Pension and Postretirement Benefit Plans
In the third quarter of 2007, the Company contributed approximately $10 million to its pension plan for a total contribution of $50 million to its pension plan during 2007. No additional contributions are expected in 2007.
In accordance with SFAS No. 88, Employers Accounting for Settlements and Curtailments of Defined Benefit Pension Plans and for Termination Benefits, a one-time settlement charge is required to be recorded by an organization when lump sum payments or other settlements that relieve the organization from the responsibility for the pension benefit obligation during a plan year exceed the service cost and interest cost components of the organizations net periodic pension cost. During the first nine months of 2007 as compared to the first nine months of recent years, the Company experienced an increase in both the number of employees electing to retire and the amount of lump sum payments to be paid to such employees upon retirement in 2007. As a result, and based in part on the Companys historical experience regarding eligible employees who elect to retire in the last quarter of a particular year, the Company currently expects that it could be required to record a pension settlement charge for 2007 of between $12.2 million and $13.5 million in the fourth quarter of 2007, of which approximately $2.4 million would be recorded as an expense and the remaining balance would be recorded as capital and as a regulatory asset. Whether the Company will be required to take a pension settlement charge for 2007 will depend on numerous factors, including the amount of lump sum payments owed to employees who elect to retire during the balance of 2007 and the investment performance of the Companys pension plan during 2007. A pension settlement charge, if incurred, would not require a cash outlay by the Company and would not increase the Companys total pension expense over time, as the charge would be an acceleration of costs that otherwise would be recognized as pension expense in future periods.
Adoption of FIN No. 48
The Company adopted the provisions of FASB Interpretation No. 48, Accounting for Uncertainty in Income Taxes an interpretation of FASB Statement No. 109, on January 1, 2007. As a result of the implementation of FIN No. 48, the Company recognized approximately a $3.8 million increase in the accrued interest liability, which was accounted for as a reduction to the January 1, 2007 balance of retained earnings. The balance of uncertain tax positions at January 1, 2007 consisted of approximately $171.6 million of tax positions for which the ultimate deductibility is highly certain but for which there is uncertainty about the timing of such deductibility (see Note 6 of Notes to Consolidated Financial Statements for a further discussion).

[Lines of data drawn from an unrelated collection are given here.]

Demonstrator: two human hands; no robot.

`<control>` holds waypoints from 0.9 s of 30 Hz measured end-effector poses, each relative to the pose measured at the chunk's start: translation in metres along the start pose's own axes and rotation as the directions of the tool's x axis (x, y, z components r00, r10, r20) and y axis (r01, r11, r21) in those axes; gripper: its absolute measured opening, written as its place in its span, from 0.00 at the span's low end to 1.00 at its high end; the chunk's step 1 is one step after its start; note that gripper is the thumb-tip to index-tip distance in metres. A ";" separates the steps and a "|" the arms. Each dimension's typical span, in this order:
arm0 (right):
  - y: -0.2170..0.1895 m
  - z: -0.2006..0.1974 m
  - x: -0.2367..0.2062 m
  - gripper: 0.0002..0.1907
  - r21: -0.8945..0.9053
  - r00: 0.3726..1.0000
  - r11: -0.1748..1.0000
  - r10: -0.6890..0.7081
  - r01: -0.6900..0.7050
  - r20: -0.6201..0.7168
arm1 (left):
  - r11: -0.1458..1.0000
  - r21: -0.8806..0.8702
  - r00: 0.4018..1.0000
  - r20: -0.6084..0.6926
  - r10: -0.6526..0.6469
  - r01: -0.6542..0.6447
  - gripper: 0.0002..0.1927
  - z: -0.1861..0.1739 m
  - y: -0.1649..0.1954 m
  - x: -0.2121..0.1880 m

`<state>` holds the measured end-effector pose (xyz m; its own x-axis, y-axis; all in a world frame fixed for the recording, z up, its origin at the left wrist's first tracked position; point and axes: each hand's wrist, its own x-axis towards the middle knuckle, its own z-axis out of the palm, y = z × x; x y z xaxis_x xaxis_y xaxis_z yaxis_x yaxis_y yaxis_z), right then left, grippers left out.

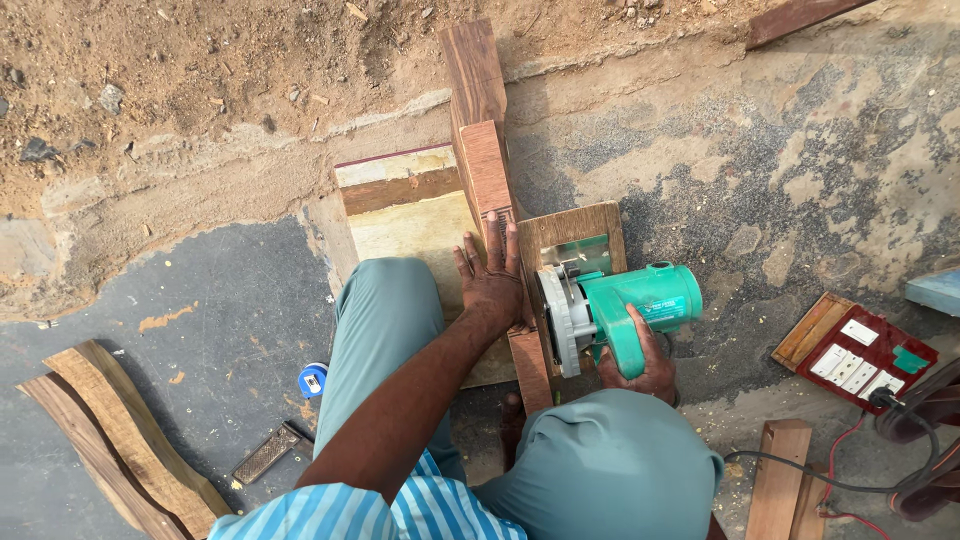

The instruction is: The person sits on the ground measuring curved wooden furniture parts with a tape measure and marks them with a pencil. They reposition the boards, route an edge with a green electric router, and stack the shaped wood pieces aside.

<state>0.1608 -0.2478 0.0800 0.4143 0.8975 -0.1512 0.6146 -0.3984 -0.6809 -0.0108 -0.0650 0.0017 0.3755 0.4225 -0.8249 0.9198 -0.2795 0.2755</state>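
Saw on the plank, both hands committed

Knees in grey-green trousers fill the bottom of my view, with a striped blue sleeve below them. My right hand (640,365) is wrapped shut around the handle of the green circular saw (620,310), which sits on its metal base on a small brown board (575,235). My left hand (492,280) lies flat, fingers spread, pressing on the long reddish plank (487,185) just left of the saw's blade guard.

I judge the saw to be heavy and rigid, its weight toward the motor housing; the handle is the only sensible place to hold it. The plank looks stiff and dense, unlikely to flex, and a flat palm well to the side of the blade is how I would pin it. The left fingers are near the guard, which I would watch.

Left of the plank lies a pale panel (410,215) with a brown stripe, its edge touching the plank. Farther left on the dark floor are a blue tape measure (313,380), a small flat bar (265,453) and two curved offcuts (125,440), well apart from the work. To the right, a red switchboard (855,355) with a black cable (820,478) sits near a short wooden block (780,480); the cable is what could snag. Beyond the plank's far end, sandy ground is open.
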 end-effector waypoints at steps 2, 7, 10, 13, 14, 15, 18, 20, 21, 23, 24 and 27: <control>0.002 0.001 0.006 0.39 0.018 1.000 1.000 -0.009 0.009 0.009 | 1.000 0.013 1.000 0.023 -0.006 0.006 0.82 -0.001 0.000 0.000; -0.003 0.004 0.018 0.38 0.064 0.998 0.997 0.049 -0.051 0.031 | 1.000 0.007 1.000 0.026 0.003 -0.004 0.80 -0.005 0.000 -0.003; -0.014 0.005 0.028 0.37 0.050 0.998 0.997 0.059 -0.060 0.021 | 1.000 0.008 0.998 0.057 0.001 -0.001 0.79 -0.006 0.000 -0.002; -0.029 0.008 0.051 0.37 0.024 0.997 0.996 -0.081 0.080 0.018 | 0.999 0.039 1.000 0.021 0.004 -0.005 0.78 -0.005 0.000 0.000; -0.034 0.009 0.061 0.37 0.052 0.994 0.993 -0.110 0.108 0.026 | 0.998 0.055 1.000 0.004 0.004 -0.004 0.77 -0.004 0.000 0.001; -0.039 0.011 0.073 0.37 0.078 0.990 0.988 -0.136 0.133 0.033 | 0.998 0.060 1.000 0.006 0.000 0.000 0.78 -0.003 -0.001 0.001; -0.053 0.011 0.105 0.37 0.145 0.977 0.968 -0.211 0.206 0.014 | 0.999 0.046 1.000 0.002 0.012 -0.012 0.79 0.002 -0.002 0.002; -0.061 0.004 0.117 0.37 0.207 0.983 0.962 -0.184 0.180 -0.001 | 1.000 0.001 1.000 -0.014 0.025 -0.024 0.80 0.005 -0.003 0.001; -0.064 -0.003 0.120 0.36 0.245 0.991 0.961 -0.135 0.131 -0.003 | 1.000 0.003 1.000 -0.009 0.022 -0.022 0.80 0.006 -0.004 0.001; -0.068 -0.019 0.119 0.37 0.307 0.995 0.947 -0.092 0.098 -0.033 | 1.000 0.013 1.000 0.002 0.022 -0.022 0.82 0.008 -0.005 0.000; -0.068 -0.030 0.117 0.38 0.331 0.993 0.936 -0.104 0.119 -0.063 | 0.999 -0.002 0.999 -0.022 0.034 -0.034 0.82 0.009 -0.006 -0.001; -0.062 -0.057 0.109 0.38 0.413 0.994 0.908 -0.022 0.064 -0.106 | 0.999 -0.015 0.997 -0.056 0.044 -0.045 0.83 0.012 -0.008 -0.002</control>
<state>0.2060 -0.1360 0.1469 0.4693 0.8810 -0.0597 0.3075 -0.2264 -0.9242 -0.0198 -0.0739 -0.0045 0.4215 0.4577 -0.7828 0.9036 -0.2851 0.3199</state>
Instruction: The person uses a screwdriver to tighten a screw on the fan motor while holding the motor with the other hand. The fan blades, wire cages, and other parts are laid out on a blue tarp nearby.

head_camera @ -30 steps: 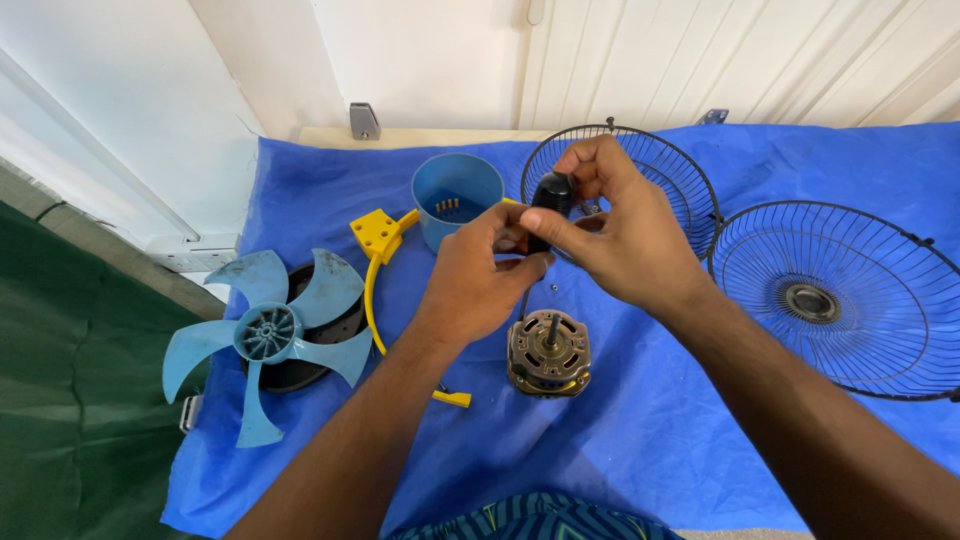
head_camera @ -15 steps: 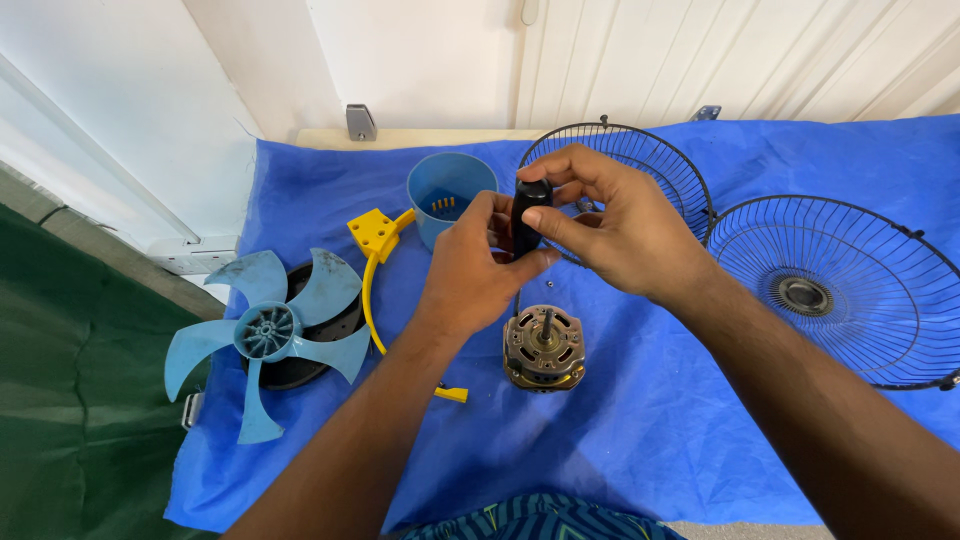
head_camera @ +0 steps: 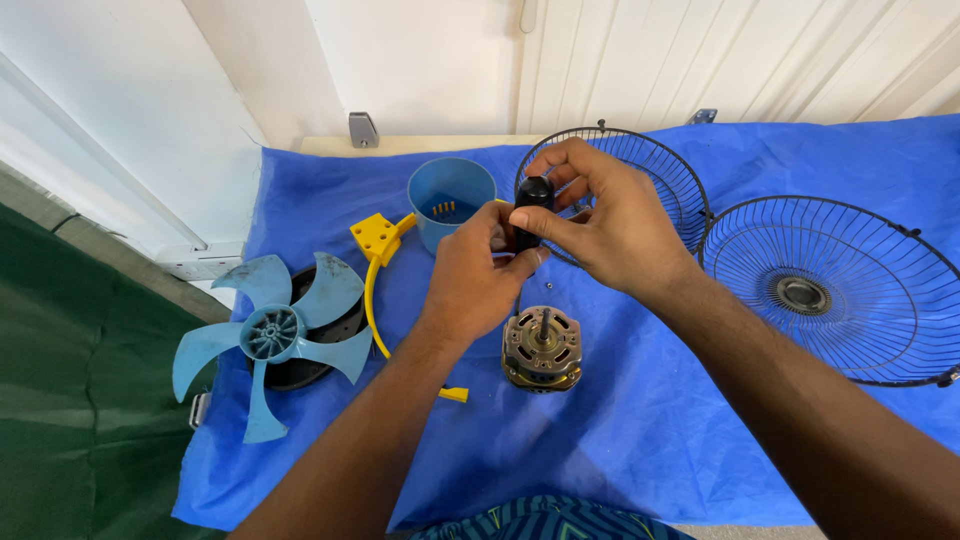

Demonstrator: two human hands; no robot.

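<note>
Holding a small black part [head_camera: 532, 205] w/ both hands, raised above the blue tarp [head_camera: 640, 420], approx. centre of view. Left hand [head_camera: 480, 275]: fingers curled, thumb and fingertips closed on lower section of the black part. Right hand [head_camera: 600, 215]: fingers pinched on its upper section from the right, thumb across front. Hands touch each other around the part; part's lower end hidden by the fingers, exact shape can't tell.

Directly below hands: fan motor [head_camera: 541, 348] on tarp, shaft pointing up, not touched. Behind right hand: wire fan guard [head_camera: 670, 180], partly hidden by the hand. Second wire guard [head_camera: 830, 285] farther right, w/ centre hub, just beside the first. Blue cylindrical cup-like housing [head_camera: 450, 200] just left of left hand, open side up. Yellow curved plastic piece [head_camera: 378, 270] beside the housing, arcs down toward the left forearm. Blue fan blade [head_camera: 270, 335] at left edge of tarp, lying over a dark round part [head_camera: 325, 355]. Small screw [head_camera: 549, 285] on tarp under the hands.
</note>
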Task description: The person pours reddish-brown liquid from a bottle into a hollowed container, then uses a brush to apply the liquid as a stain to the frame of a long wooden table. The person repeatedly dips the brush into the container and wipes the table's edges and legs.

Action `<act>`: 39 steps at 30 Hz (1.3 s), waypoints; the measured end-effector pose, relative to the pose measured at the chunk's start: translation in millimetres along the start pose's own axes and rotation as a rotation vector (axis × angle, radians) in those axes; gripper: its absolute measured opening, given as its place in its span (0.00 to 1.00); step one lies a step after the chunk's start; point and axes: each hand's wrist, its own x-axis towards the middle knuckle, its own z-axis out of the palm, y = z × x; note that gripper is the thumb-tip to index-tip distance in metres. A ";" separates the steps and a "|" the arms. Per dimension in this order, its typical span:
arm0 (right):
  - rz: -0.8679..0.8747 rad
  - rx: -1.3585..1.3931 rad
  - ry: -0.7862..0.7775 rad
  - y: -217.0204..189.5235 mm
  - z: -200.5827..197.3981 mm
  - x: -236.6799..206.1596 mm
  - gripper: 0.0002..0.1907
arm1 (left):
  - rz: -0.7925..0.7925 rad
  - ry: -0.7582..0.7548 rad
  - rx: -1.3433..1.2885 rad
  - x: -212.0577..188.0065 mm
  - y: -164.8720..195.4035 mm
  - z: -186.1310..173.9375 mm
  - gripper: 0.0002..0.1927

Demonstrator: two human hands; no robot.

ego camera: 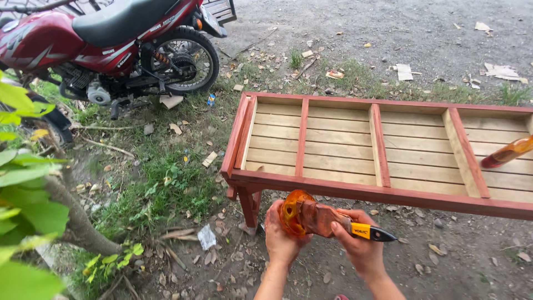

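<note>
Near the bench (383, 195), low in the scene, the left hand (280, 236) wraps its fingers around an orange container (291, 211), while the right hand (358, 244) pinches a stained paintbrush (333, 221) by its handle, bristles at the container's mouth. Tilted so, the container could spill stain onto the dirt ground (472, 261), or the loaded brush drip on the wrists

Rough slatted wood bench (383, 150) (red-stained frame), glossy red motorcycle (105, 44), paint-smeared brush (327, 219)

Two bare forearms reaching forward, left hand (282, 236) cupped with fingers curled, right hand (358, 244) closed in a grip, hands close together
</note>
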 end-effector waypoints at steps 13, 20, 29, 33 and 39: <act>0.082 0.645 0.368 163.6 113.2 8.0 0.23 | -0.115 -0.051 -0.185 57.0 -135.7 9.1 0.53; 0.113 0.846 0.292 245.4 137.3 53.1 0.23 | -0.024 0.010 -0.240 68.8 -233.5 45.9 0.52; -0.312 0.512 0.072 353.1 165.8 92.2 0.24 | 0.088 0.067 -0.200 94.7 -329.7 82.3 0.51; -0.501 0.166 0.142 363.1 168.5 87.6 0.24 | 0.066 0.098 -0.223 76.6 -352.4 89.3 0.53; -1.075 -0.326 -0.036 349.3 174.3 94.6 0.19 | 0.038 0.197 -0.241 70.1 -369.0 83.0 0.51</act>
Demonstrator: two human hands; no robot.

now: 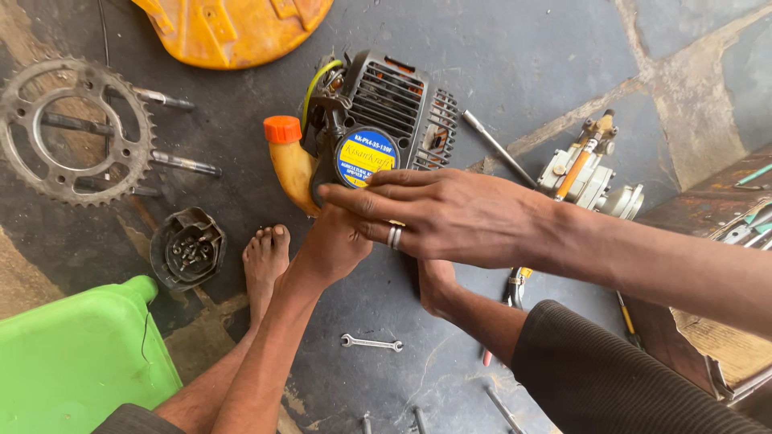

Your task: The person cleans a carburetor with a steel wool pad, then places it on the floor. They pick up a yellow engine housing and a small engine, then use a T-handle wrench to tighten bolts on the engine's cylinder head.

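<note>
A small engine (386,120) with a black slotted cover, a round blue-and-yellow sticker and a yellow fuel tank (291,173) with an orange cap (282,128) stands on the stone floor. My left hand (334,245) reaches up from the lower left and grips the engine's lower front, below the tank. My right hand (438,213), with rings on one finger, comes in from the right. It lies across the engine's front with its fingers stretched over the left hand. My bare feet (265,257) rest on the floor just below the engine.
A chain sprocket (76,128) lies at the left and a yellow plastic cover (233,28) at the top. Also around are a green tub (76,362), a black cup of screws (187,247), a metal carburettor part (587,173), a spanner (370,343) and a wooden box (716,233).
</note>
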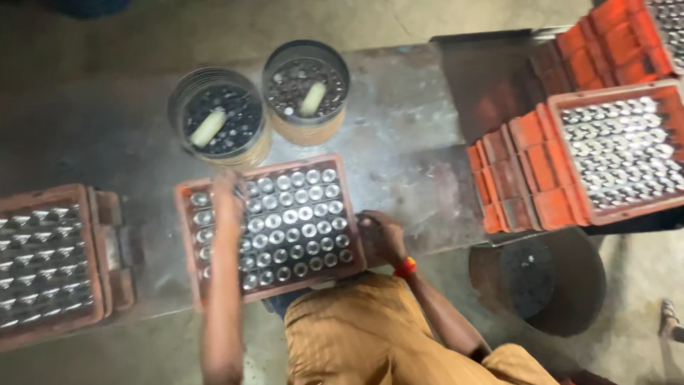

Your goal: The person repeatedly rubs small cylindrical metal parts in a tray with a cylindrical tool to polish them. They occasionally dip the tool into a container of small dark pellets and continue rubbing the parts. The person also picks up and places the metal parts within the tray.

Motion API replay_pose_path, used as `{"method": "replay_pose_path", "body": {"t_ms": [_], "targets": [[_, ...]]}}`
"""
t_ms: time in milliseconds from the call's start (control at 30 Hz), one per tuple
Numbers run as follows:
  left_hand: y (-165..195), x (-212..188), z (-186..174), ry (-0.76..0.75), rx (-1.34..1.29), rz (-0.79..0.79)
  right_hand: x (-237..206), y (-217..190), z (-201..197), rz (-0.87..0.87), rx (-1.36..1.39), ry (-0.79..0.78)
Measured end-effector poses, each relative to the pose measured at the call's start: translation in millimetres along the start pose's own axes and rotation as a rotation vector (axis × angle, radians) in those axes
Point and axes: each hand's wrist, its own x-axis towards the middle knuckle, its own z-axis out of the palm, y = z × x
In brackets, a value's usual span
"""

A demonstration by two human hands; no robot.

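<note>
An orange tray (354, 214) filled with rows of shiny round metal cups lies on the grey metal table in front of me. My left hand (228, 190) reaches over the tray's left columns, too blurred to show its fingers or anything in them. My right hand (381, 237), with a red band at the wrist, grips the tray's right edge. Just behind the tray stand two round tins (217, 117) (306, 89), each holding small dark pieces and a pale stick.
Another filled tray (100, 249) sits at the table's left end. Stacked orange trays (541, 171) with metal pieces stand at the right, and more (605, 43) at the top right. A dark round pan (538, 281) rests on the floor, with someone's sandalled foot (670, 321) beside it.
</note>
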Motion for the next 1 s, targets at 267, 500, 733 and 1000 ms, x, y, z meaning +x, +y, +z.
{"method": "replay_pose_path", "body": {"t_ms": [267,500,733,1000], "targets": [[50,139,39,-0.074,1.373,0.328,-28,-1,10,-0.105,0.061,-0.114],[58,136,21,-0.083,1.997,0.3,-50,-13,27,0.199,0.041,0.062],[48,157,8,-0.233,2.13,-0.003,-38,-79,58,0.261,0.082,0.086],[39,99,-20,-0.059,0.646,0.31,-39,-123,98,0.376,0.299,0.069]]}}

Future Sources of Financing
Management expects that internally generated funds, the issuance of long and short-term debt and proceeds from the sales of common stock to the public through the Companys Automatic Dividend Reinvestment and Stock Purchase Plan or other offerings will be adequate over the next three years to meet anticipated cash needs. The Company utilizes short-term borrowings (through a combination of bank borrowings and commercial paper) to satisfy temporary working capital needs and as an interim source of financing capital expenditures until permanent financing is arranged.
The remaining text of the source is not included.